## Listed entries

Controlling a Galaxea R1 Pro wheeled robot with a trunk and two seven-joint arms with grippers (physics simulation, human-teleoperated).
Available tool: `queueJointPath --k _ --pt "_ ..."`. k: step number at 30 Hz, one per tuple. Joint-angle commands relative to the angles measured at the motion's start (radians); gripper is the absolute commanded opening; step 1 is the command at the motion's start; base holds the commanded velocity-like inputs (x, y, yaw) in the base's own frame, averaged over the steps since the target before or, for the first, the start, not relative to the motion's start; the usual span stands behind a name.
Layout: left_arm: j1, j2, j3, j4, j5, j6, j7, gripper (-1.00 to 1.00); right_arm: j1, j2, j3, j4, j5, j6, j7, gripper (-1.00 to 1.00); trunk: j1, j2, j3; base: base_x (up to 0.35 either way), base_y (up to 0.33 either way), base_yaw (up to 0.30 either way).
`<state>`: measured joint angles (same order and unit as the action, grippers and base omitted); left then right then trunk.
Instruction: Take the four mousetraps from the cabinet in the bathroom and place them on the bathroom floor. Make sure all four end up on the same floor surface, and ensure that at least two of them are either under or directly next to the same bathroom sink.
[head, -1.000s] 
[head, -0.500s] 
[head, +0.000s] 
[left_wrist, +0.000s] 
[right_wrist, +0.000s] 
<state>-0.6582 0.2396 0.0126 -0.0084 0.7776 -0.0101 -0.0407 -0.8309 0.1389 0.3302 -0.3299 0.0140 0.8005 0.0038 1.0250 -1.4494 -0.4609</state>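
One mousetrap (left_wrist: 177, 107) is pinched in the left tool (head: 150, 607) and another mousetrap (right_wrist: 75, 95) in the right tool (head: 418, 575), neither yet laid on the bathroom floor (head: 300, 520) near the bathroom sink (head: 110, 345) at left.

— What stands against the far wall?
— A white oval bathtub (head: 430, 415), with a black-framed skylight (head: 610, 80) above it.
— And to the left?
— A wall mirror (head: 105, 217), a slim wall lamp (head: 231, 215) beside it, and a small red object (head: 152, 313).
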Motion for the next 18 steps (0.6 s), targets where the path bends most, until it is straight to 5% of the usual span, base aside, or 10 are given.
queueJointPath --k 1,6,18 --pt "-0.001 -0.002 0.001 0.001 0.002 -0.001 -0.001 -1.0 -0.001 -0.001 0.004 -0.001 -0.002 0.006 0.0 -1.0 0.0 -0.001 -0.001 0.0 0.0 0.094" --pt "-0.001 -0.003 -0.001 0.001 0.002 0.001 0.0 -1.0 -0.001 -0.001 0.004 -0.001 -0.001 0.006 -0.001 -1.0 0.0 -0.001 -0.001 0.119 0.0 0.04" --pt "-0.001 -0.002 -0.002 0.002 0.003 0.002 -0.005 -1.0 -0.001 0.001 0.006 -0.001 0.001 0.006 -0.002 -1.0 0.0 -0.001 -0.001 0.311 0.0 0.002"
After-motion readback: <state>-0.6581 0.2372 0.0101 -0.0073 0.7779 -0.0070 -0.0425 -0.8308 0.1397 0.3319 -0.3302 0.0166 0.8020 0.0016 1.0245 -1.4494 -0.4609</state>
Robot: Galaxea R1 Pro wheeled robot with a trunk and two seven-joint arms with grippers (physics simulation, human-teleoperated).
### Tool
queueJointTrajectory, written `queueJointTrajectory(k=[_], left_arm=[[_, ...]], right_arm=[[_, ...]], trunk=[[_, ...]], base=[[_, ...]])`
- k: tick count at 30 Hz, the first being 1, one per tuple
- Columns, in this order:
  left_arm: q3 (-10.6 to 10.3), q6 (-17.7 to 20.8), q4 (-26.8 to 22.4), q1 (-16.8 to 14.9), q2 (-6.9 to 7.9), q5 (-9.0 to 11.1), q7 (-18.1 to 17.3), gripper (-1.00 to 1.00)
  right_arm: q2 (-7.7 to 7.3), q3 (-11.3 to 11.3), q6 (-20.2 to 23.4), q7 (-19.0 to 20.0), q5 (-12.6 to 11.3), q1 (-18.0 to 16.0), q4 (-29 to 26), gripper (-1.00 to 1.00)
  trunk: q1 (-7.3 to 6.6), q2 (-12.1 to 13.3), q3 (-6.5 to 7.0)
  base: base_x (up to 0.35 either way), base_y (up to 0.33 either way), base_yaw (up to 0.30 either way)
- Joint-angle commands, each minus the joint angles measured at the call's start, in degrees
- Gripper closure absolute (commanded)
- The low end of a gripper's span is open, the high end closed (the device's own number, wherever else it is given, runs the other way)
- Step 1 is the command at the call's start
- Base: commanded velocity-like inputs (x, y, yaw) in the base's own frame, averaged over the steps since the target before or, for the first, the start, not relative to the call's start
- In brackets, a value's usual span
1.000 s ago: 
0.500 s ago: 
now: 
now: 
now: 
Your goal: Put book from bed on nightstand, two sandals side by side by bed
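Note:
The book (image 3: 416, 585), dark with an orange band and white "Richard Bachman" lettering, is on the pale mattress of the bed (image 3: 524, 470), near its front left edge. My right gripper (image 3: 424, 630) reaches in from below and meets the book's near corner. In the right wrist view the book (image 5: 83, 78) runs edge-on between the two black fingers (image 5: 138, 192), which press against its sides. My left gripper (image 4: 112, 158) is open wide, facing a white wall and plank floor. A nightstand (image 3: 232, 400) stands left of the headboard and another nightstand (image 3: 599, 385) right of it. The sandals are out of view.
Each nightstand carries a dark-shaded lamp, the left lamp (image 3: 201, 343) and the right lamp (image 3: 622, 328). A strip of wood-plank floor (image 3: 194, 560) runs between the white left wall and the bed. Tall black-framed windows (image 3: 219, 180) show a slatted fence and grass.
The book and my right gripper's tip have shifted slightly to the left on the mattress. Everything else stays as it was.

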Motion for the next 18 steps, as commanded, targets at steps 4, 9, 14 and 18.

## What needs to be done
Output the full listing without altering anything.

## Result
Controlling a Galaxea R1 Pro wheeled robot with a trunk and two seven-joint arms with grippers (physics simulation, human-teleoperated).
Available tool: `queueJointPath --k _ --pt "_ ..."`. k: step number at 30 Hz, one per tuple. Joint-angle commands relative to the angles measured at the motion's start (radians); gripper is the absolute commanded opening; step 1 is the command at the motion's start; base holds the commanded velocity-like inputs (x, y, yaw) in the base's own frame, averaged over the steps since the target before or, for the first, the start, not relative to the motion's start; the usual span stands behind a name.
Layout: left_arm: j1, j2, j3, j4, j5, j6, j7, gripper (-1.00 to 1.00); right_arm: j1, j2, j3, j4, j5, j6, j7, gripper (-1.00 to 1.00); trunk: j1, j2, j3; base: base_x (up to 0.35 either way), base_y (up to 0.33 either way), base_yaw (up to 0.30 either way).
`<state>`: measured joint angles (same order and unit as the action, grippers and base omitted); left then right then trunk.
Instruction: Take the four mousetraps from the cabinet in the bathroom and place them on the bathroom floor. Make sure all four end up on the same floor surface, and ensure that at least two of them are either under or directly next to the same bathroom sink.
[head, -1.000s] 
[head, -0.500s] 
[head, +0.000s] 
[left_wrist, +0.000s] 
[right_wrist, +0.000s] 
<state>-0.6582 0.2396 0.0126 -0.0084 0.7776 -0.0101 -0.0407 -0.8309 0.1389 0.3302 -0.3299 0.0140 0.8005 0.0038 1.0250 -1.4494 -0.4609</state>
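One mousetrap (left_wrist: 177, 107) is pinched in the left tool (head: 150, 607) and another mousetrap (right_wrist: 75, 95) in the right tool (head: 418, 575), neither yet laid on the bathroom floor (head: 300, 520) near the bathroom sink (head: 110, 345) at left.

— What stands against the far wall?
— A white oval bathtub (head: 430, 415), with a black-framed skylight (head: 610, 80) above it.
— And to the left?
— A wall mirror (head: 105, 217), a slim wall lamp (head: 231, 215) beside it, and a small red object (head: 152, 313).
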Motion for the next 18 steps (0.6 s), targets where the path bends most, until it is straight to 5% of the usual span, base aside, or 10 are given.
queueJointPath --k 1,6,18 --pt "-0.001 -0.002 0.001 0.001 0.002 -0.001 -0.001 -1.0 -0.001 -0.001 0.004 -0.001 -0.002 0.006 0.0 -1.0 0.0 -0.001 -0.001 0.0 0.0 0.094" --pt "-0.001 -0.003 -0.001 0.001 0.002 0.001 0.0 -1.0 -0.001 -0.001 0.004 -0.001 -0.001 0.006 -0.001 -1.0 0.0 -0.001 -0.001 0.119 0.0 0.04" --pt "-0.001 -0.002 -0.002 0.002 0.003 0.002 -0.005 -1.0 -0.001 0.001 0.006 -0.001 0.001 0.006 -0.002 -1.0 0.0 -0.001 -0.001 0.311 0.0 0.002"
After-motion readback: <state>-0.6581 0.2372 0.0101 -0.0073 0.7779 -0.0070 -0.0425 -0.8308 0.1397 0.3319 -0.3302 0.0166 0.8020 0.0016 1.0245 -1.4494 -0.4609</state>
Robot: Galaxea R1 Pro wheeled robot with a trunk and two seven-joint arms with grippers (physics simulation, human-teleoperated).
### Tool
queueJointTrajectory, written `queueJointTrajectory(k=[_], left_arm=[[_, ...]], right_arm=[[_, ...]], trunk=[[_, ...]], base=[[_, ...]])`
- k: tick count at 30 Hz, the first being 1, one per tuple
- Columns, in this order:
  left_arm: q3 (-10.6 to 10.3), q6 (-17.7 to 20.8), q4 (-26.8 to 22.4), q1 (-16.8 to 14.9), q2 (-6.9 to 7.9), q5 (-9.0 to 11.1), q7 (-18.1 to 17.3), gripper (-1.00 to 1.00)
  right_arm: q2 (-7.7 to 7.3), q3 (-11.3 to 11.3), q6 (-20.2 to 23.4), q7 (-19.0 to 20.0), q5 (-12.6 to 11.3), q1 (-18.0 to 16.0), q4 (-29 to 26), gripper (-1.00 to 1.00)
  trunk: q1 (-7.3 to 6.6), q2 (-12.1 to 13.3), q3 (-6.5 to 7.0)
  base: base_x (up to 0.35 either way), base_y (up to 0.33 either way), base_yaw (up to 0.30 either way)
- Joint-angle commands, each minus the joint angles measured at the call's start, in degrees
- Gripper closure absolute (commanded)
- The low end of a gripper's span is open, the high end closed (the device's own number, wherever else it is given, runs the other way)
- Step 1 is the command at the call's start
- Base: commanded velocity-like inputs (x, y, yaw) in the base's own frame, averaged over the steps since the target before or, for the first, the start, not relative to the call's start
- In brackets, a value's usual span
1.000 s ago: 
0.500 s ago: 
now: 
now: 
now: 
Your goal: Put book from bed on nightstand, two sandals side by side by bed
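Note:
The book (image 3: 416, 585), dark with an orange band and white "Richard Bachman" lettering, is on the pale mattress of the bed (image 3: 524, 470), near its front left edge. My right gripper (image 3: 424, 630) reaches in from below and meets the book's near corner. In the right wrist view the book (image 5: 83, 78) runs edge-on between the two black fingers (image 5: 138, 192), which press against its sides. My left gripper (image 4: 112, 158) is open wide, facing a white wall and plank floor. A nightstand (image 3: 232, 400) stands left of the headboard and another nightstand (image 3: 599, 385) right of it. The sandals are out of view.
Each nightstand carries a dark-shaded lamp, the left lamp (image 3: 201, 343) and the right lamp (image 3: 622, 328). A strip of wood-plank floor (image 3: 194, 560) runs between the white left wall and the bed. Tall black-framed windows (image 3: 219, 180) show a slatted fence and grass.
The book and my right gripper's tip have shifted slightly to the left on the mattress. Everything else stays as it was.
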
Motion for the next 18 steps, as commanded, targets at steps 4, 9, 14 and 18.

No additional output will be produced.